MICHEL DIAZ : FÊLURE – Editions Musimot, 2016
De courts textes en prose, écrits à la façon d’un journal. Une écriture sensible et subtile pour dire la fragilité de la vie, les instants à peine perceptibles qui en font la beauté, comme « ces lentes minutes, ces lentes secondes », l’imperceptible marche du temps. Car « il y a une vérité, pour chacun, à habiter le monde ». Car « même dans le silence, le rythme continue à battre.
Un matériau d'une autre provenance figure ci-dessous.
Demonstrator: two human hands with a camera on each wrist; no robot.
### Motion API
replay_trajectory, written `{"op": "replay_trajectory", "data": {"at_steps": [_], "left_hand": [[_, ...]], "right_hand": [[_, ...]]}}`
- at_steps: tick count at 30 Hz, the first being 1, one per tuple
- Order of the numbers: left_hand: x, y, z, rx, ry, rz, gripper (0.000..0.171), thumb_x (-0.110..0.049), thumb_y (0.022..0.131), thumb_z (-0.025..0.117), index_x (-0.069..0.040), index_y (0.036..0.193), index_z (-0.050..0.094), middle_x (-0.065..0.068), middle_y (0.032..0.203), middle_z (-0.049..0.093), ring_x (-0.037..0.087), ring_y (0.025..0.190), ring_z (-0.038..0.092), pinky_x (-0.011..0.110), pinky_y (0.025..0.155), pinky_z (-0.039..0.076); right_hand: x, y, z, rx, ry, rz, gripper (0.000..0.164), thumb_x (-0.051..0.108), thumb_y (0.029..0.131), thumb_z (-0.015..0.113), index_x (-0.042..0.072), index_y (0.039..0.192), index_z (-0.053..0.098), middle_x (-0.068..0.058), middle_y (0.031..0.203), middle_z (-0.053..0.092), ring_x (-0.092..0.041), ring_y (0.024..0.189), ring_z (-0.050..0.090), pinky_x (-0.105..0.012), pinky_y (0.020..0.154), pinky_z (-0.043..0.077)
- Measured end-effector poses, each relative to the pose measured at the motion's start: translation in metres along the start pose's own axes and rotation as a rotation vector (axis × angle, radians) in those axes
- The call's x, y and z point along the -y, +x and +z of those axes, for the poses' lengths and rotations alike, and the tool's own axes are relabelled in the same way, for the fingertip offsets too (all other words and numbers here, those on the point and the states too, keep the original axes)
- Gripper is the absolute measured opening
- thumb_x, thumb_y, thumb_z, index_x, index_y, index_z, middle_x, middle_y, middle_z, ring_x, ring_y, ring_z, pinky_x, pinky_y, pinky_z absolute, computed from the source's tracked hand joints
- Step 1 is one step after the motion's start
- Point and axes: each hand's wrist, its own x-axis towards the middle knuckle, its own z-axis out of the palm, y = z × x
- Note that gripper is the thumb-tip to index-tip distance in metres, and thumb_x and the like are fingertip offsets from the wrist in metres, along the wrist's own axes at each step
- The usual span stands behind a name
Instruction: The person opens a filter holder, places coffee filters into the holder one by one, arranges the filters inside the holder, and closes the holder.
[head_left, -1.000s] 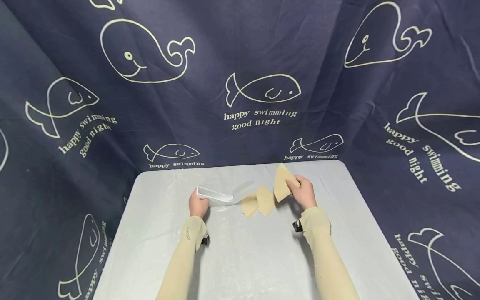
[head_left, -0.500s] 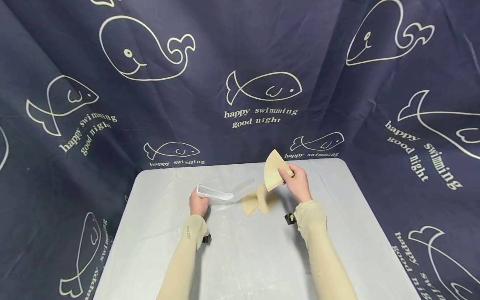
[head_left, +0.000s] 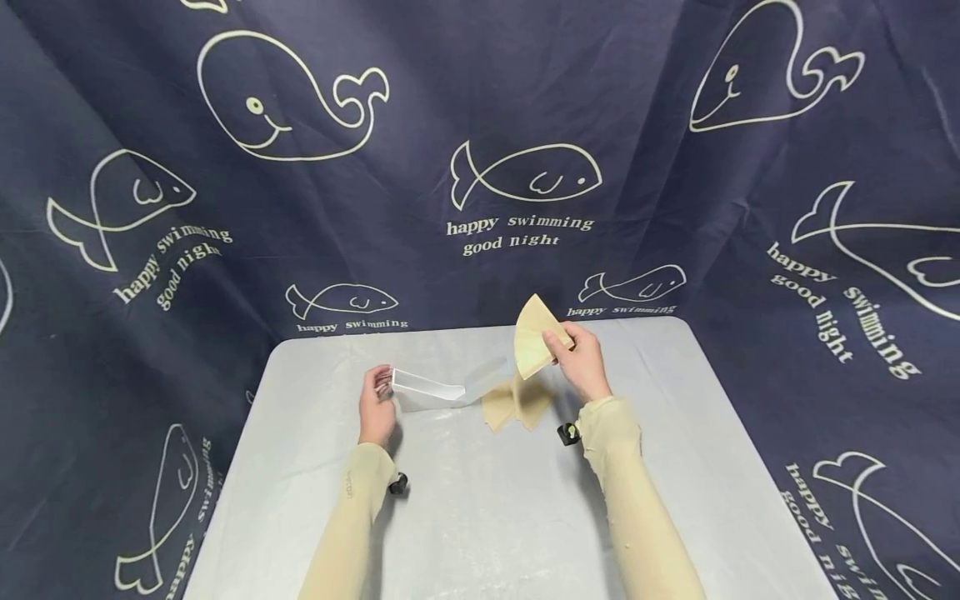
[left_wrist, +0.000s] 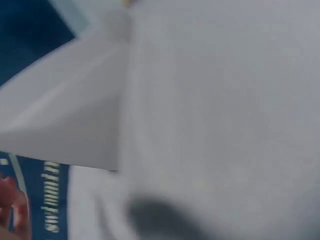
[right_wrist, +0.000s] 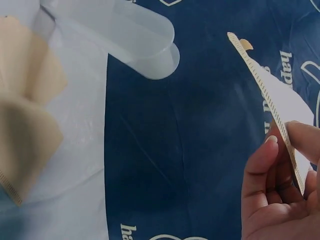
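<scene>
My right hand pinches a tan coffee filter between thumb and fingers, raised above the far side of the table. Its crimped edge shows in the right wrist view, and whether several filters are stacked there I cannot tell. Two more coffee filters lie below it on the table, fanned apart. Left of them stands a white open-ended box with a translucent flap reaching right. At the box's left end is my left hand, fingers loosely bent; in the left wrist view they look apart from the box.
A pale cloth covers the table. Behind its far edge and along both sides hangs a dark blue curtain with whale and fish prints. Small black wrist cameras sit beneath both sleeves.
My right hand has lifted the coffee filter and carried it left over the other filters. My left hand has let go of the box and shifted slightly left; the box stays in place.
</scene>
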Motion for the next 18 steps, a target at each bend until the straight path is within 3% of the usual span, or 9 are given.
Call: {"op": "replay_trajectory", "data": {"at_steps": [4,6,8,11,13,15,18], "left_hand": [[-0.029,-0.004,-0.01,-0.175,-0.051,0.182,0.062,0.03,0.075,0.042,0.009,0.132,0.052,0.029,0.127,0.058,0.041,0.119,0.054,0.05,0.11,0.039],[-0.054,-0.008,-0.011,-0.207,-0.043,0.283,0.053,0.027,0.079,0.051,0.013,0.13,0.052,0.032,0.124,0.058,0.043,0.115,0.053,0.047,0.107,0.038],[-0.082,-0.012,-0.008,-0.192,-0.023,0.36,0.044,0.024,0.084,0.055,0.016,0.128,0.052,0.034,0.121,0.058,0.043,0.111,0.052,0.042,0.104,0.038],[-0.116,-0.018,0.001,-0.069,-0.013,0.392,0.036,0.015,0.094,0.056,0.016,0.129,0.051,0.034,0.117,0.059,0.032,0.105,0.056,0.029,0.099,0.041],[-0.129,-0.02,0.01,0.046,-0.021,0.356,0.034,0.008,0.1,0.055,0.014,0.132,0.051,0.034,0.118,0.06,0.025,0.103,0.058,0.024,0.096,0.043],[-0.129,-0.02,0.02,0.148,-0.007,0.302,0.035,0.001,0.104,0.055,0.011,0.136,0.05,0.033,0.121,0.062,0.022,0.103,0.059,0.022,0.093,0.045],[-0.121,-0.018,0.036,0.27,0.017,0.22,0.035,-0.004,0.106,0.054,0.007,0.138,0.051,0.032,0.122,0.064,0.03,0.104,0.063,0.021,0.091,0.048]], "right_hand": [[0.003,0.0,0.006,0.017,-0.002,-0.02,0.022,0.013,0.099,0.07,-0.009,0.1,0.069,-0.014,0.075,0.062,-0.024,0.057,0.058,-0.019,0.051,0.047],[0.005,0.0,0.01,0.018,0.0,-0.023,0.023,0.016,0.099,0.071,-0.007,0.099,0.069,-0.014,0.076,0.062,-0.021,0.057,0.058,-0.019,0.052,0.047],[0.006,-0.001,0.015,0.021,0.002,-0.025,0.022,0.018,0.099,0.071,-0.005,0.099,0.07,-0.013,0.076,0.062,-0.018,0.058,0.057,-0.018,0.053,0.048],[0.007,-0.002,0.024,0.028,0.017,-0.032,0.021,0.017,0.098,0.072,-0.003,0.101,0.071,-0.01,0.077,0.063,-0.016,0.058,0.057,-0.019,0.053,0.048],[0.007,-0.004,0.031,0.046,0.022,-0.032,0.02,0.016,0.098,0.072,-0.003,0.101,0.071,-0.009,0.078,0.063,-0.016,0.058,0.057,-0.02,0.053,0.048],[0.007,-0.006,0.038,0.071,0.025,-0.025,0.019,0.016,0.098,0.072,-0.003,0.101,0.071,-0.007,0.079,0.063,-0.015,0.058,0.057,-0.021,0.052,0.048],[0.007,-0.011,0.048,0.102,0.024,-0.013,0.018,0.016,0.098,0.072,-0.002,0.098,0.071,-0.006,0.077,0.062,-0.013,0.057,0.056,-0.021,0.052,0.047]]}}
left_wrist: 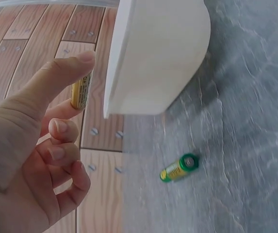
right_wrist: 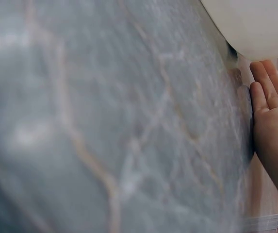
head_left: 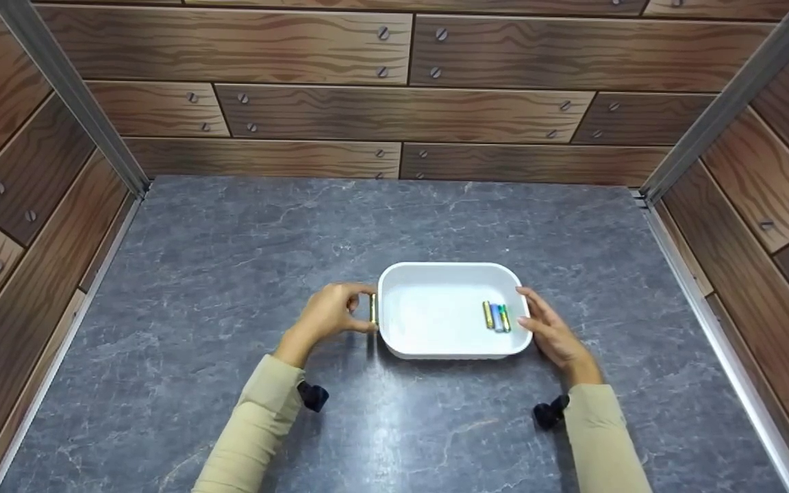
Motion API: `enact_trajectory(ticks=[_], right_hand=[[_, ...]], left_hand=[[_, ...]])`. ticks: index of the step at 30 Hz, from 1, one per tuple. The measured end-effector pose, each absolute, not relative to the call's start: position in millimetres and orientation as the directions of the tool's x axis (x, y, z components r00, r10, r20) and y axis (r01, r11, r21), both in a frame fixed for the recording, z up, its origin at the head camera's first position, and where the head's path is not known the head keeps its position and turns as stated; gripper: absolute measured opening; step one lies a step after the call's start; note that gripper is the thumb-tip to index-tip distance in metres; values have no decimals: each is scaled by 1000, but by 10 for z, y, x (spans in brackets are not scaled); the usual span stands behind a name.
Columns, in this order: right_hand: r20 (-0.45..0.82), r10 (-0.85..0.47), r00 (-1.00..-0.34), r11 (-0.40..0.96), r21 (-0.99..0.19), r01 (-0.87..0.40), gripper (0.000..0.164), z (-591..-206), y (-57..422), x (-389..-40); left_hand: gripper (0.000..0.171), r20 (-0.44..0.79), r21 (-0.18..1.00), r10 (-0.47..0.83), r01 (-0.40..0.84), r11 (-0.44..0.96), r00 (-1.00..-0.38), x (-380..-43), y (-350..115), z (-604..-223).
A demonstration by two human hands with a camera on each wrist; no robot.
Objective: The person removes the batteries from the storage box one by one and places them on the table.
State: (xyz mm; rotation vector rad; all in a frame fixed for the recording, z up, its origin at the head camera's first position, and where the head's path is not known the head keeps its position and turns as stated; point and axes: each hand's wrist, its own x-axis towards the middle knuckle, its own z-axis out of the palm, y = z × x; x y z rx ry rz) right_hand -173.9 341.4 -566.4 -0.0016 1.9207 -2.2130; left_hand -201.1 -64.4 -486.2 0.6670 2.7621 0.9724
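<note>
My left hand pinches a gold battery between thumb and forefinger, just outside the left wall of a white plastic tub. In the left wrist view that battery is held above the table, the other fingers curled loosely. At the tub's right end my right hand grips the rim, thumb over the edge and fingers along the outside. Inside the tub, near its right end, several batteries lie side by side, gold, blue and green. The right wrist view shows only part of the right hand below the tub.
A green and yellow battery lies on the table beside the tub in the left wrist view; I cannot make it out in the head view. The grey marbled table is bounded by wood-patterned panels at the back and both sides.
</note>
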Motion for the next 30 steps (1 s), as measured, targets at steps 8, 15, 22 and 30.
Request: enact_trajectory(ticks=[8, 15, 22, 30], right_hand=[[-148, -189, -971, -111, -979, 171, 58, -5654, 3421, -1743], [-141, -173, -975, -127, -978, 164, 55, -5673, 3423, -1740], [-136, -169, -976, -144, -976, 161, 54, -5679, 3419, -1739], [-122, -170, -978, -139, -979, 146, 54, -5681, 3420, -1737]], left_hand=[[54, -23, 634, 402, 298, 713, -915, -2020, -764, -4963], [56, -55, 620, 380, 266, 738, -923, -2055, -854, -5040], [53, -80, 599, 361, 245, 762, -929, -2076, -932, -5094], [54, -80, 586, 339, 231, 777, -937, -2096, -999, -5149]])
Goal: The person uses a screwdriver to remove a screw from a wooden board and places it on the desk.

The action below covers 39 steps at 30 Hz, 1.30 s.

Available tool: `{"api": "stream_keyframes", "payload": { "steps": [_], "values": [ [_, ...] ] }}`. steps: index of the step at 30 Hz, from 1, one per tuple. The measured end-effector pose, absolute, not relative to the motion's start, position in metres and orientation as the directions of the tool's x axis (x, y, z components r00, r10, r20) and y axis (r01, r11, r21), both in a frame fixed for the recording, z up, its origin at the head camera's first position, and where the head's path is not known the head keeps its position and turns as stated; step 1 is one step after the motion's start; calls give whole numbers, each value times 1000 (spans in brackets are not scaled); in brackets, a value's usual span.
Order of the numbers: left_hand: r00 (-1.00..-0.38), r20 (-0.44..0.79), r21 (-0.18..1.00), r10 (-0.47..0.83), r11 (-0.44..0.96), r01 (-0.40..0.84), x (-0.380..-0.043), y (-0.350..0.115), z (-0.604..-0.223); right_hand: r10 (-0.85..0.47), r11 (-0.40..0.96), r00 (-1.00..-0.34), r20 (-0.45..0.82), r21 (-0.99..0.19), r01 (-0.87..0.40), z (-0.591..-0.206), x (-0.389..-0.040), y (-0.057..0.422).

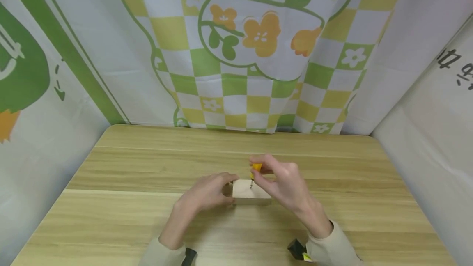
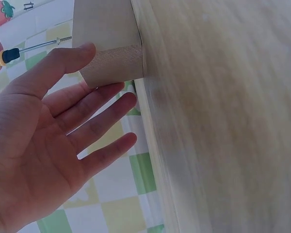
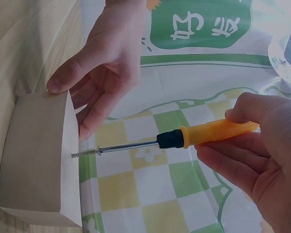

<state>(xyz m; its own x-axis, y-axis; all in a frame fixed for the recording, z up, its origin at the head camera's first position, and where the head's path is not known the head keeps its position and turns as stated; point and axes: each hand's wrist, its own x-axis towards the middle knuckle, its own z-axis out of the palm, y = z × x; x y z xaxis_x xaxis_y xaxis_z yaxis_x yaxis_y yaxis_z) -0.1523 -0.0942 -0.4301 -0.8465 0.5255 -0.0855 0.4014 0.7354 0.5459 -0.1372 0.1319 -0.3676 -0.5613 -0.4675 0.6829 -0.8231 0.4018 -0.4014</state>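
A pale wooden block (image 1: 252, 194) lies on the wooden table, with a screw (image 3: 85, 153) standing upright in its top face, much of its thread showing. My left hand (image 1: 208, 190) grips the block's left end between thumb and forefinger; its other fingers spread loose in the left wrist view. In my right hand (image 1: 286, 182) is a screwdriver (image 3: 213, 133) with a yellow handle and black collar, pinched by thumb and fingers. The shaft points down and its tip meets the screw head. In the left wrist view, the block (image 2: 109, 43) shows its end grain beside the thumb.
The wooden table (image 1: 129, 212) spreads around the block on all sides. Behind its far edge hangs a checked green and yellow curtain (image 1: 236, 85). White printed cloth (image 1: 436, 147) closes off the sides. Black wrist straps (image 1: 297, 249) sit at the sleeves.
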Motion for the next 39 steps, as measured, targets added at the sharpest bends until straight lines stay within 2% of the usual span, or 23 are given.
{"api": "stream_keyframes", "payload": {
  "steps": [13, 22, 27, 35, 39],
  "values": [
    [-847, -80, 526, 525, 745, 411, -150, -94, -430, -463, 420, -591, 661, -424, -802, -372, -135, 128],
    [-856, -87, 518, 509, 757, 397, -150, -93, -430, -309, 490, -592, 745, -409, -770, -374, -134, 124],
    [-855, -79, 514, 512, 756, 405, -151, -92, -429, -289, 472, -612, 736, -447, -760, -371, -132, 122],
    [-854, -79, 511, 514, 757, 408, -152, -92, -429, -305, 351, -550, 777, -445, -824, -365, -136, 123],
    [-851, -74, 513, 520, 752, 414, -152, -93, -429, -325, 292, -568, 756, -491, -821, -362, -138, 125]
  ]
}}
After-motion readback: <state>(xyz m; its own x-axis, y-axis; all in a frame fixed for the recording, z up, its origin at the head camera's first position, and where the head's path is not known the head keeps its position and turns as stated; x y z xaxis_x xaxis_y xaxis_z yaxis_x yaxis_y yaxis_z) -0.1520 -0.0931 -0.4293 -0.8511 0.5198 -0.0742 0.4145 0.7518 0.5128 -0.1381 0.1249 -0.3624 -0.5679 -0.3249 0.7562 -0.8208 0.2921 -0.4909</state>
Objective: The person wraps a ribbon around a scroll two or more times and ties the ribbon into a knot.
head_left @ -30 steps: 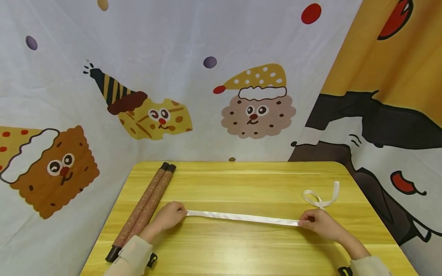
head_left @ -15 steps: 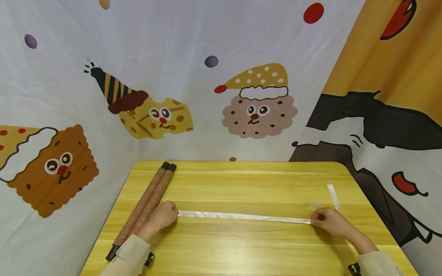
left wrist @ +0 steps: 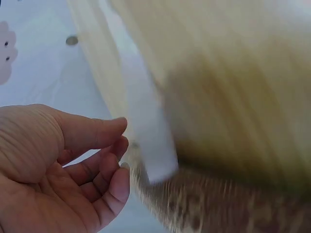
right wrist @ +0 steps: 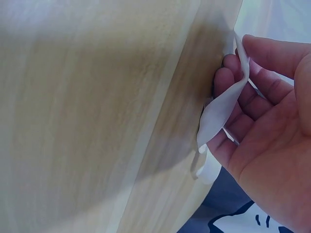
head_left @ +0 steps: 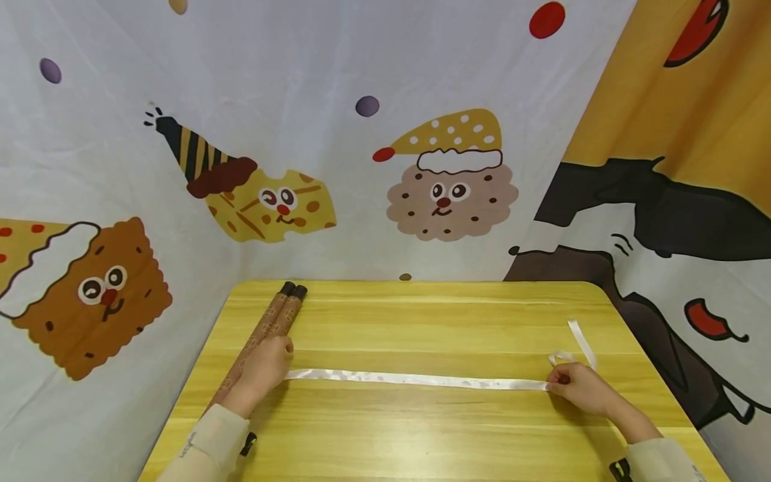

Celui de l’univers et celui, sourd, du temps ». Il y a le miracle d’être là, présent. « Le café fume dans le bol posé sur le rebord de la fenêtre. Des mésanges à longue queue s’agrippent aux rameaux dénudés du lilas. Venues faire ration de graines et de graisse ». Puis, le narrateur se souvient. Il se souvient avoir été, dans sa jeunesse, coupé des autres de par l’absence de paroles. Les mots ne sortaient pas de la bouche, créant une rupture, un exil. « Je ne pouvais, enfant, que me tasser au fond de mon mutisme, serré contre les bouées noires de l’angoisse, en attendant que la prochaine vague me prenne dans ses doigts visqueux et me rejette, comme un oiseau mort, sur un rivage enseveli sous son lourd linceul de pétrole ». Par petites touches, Michel Diaz polit ce souvenir, comme la mer le ferait d’un galet. Il interroge aussi la présence au monde et la solitude. Ses proses dévoilent une fêlure mais l’on sent malgré tout battre le cœur de la vie.